He’d listened first for the bathroom. Then he looked for him in the kitchen, the living room, the garden—walked through the rows of tomato vines, the berries and the flowers, trudged through the bushes of rosemary and thyme, batting away the thin branches as he passed the short fruit trees—and finally he found Draco on the hammock, blond hair glinting in the early morning sun.

Harry touched a finger to his shoulder and then bent down to kiss his cheek. Draco turned, making a soft noise—pleased, humming. His skin was warm from the June air.

“What are you doing?” Harry murmured.
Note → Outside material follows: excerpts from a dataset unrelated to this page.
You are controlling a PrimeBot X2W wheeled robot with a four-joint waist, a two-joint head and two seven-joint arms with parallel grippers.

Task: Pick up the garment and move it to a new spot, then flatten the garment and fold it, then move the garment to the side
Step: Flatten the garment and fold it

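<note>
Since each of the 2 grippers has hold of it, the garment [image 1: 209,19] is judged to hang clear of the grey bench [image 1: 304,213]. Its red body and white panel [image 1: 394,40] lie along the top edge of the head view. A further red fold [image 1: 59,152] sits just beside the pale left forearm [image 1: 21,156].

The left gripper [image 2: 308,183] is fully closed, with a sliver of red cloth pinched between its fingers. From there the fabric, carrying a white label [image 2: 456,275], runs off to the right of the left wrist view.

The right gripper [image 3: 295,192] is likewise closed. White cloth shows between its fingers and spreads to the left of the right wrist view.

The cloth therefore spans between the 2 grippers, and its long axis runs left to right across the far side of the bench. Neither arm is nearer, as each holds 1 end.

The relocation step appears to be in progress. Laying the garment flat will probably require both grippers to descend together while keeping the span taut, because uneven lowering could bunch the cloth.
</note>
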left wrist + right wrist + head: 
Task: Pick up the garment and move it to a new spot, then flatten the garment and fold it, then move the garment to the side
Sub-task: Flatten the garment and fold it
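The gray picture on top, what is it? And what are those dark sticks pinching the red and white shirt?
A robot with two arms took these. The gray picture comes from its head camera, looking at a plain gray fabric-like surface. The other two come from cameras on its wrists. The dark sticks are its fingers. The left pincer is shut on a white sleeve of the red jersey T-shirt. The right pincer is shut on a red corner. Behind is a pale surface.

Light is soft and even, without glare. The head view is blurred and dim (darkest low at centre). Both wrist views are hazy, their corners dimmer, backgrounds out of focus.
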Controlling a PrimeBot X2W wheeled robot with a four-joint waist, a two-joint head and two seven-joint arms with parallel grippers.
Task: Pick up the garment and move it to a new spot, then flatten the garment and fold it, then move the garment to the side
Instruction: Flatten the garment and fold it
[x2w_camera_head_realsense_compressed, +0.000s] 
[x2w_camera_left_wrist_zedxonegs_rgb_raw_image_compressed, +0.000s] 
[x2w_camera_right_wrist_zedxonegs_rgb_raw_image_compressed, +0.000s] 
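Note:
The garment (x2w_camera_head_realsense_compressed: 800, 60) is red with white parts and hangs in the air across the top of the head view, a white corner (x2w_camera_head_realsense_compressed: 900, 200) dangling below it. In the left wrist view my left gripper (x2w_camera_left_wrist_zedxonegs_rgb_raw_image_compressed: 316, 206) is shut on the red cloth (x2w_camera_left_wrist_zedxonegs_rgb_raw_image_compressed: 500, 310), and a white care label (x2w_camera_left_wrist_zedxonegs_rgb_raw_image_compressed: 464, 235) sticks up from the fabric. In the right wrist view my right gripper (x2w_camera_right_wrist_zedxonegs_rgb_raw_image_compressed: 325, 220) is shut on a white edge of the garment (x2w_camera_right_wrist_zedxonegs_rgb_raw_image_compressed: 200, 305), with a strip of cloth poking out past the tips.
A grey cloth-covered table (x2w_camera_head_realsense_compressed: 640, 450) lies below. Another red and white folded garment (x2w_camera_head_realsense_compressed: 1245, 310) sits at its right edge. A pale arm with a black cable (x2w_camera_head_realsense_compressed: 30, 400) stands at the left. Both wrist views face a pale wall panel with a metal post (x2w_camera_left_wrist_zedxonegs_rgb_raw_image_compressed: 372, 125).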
His mouth found Draco’s hair and kissed, messily, strands of hair catching at the corners of his lips.

Draco smiled. “Napping.”

“Didn’t you just wake up?”

“A man can never take too many naps.”

“Mm,” Harry agreed. “Let me in.”

“What,” Draco laughed. “There’s not enough space in here!”

“Use an expansion charm.”

“Those are very exquisite, I’ll have you know, takes a whole fifteen minutes to do one—”

“Scoot over, then.”

Draco laughed again. Talked about how this was impossible, Harry was impossible, this was probably his plan all along, coming for him through the morning mist with his hair tousled, gauzy shirt opening at his chest…and flushed all over his face as he squeezed into one side of the hammock. Harry climbed, grip tight as he hoisted himself, the hammock swaying violently under his weight—and threw himself in, landing with a sharp noise in the ropes.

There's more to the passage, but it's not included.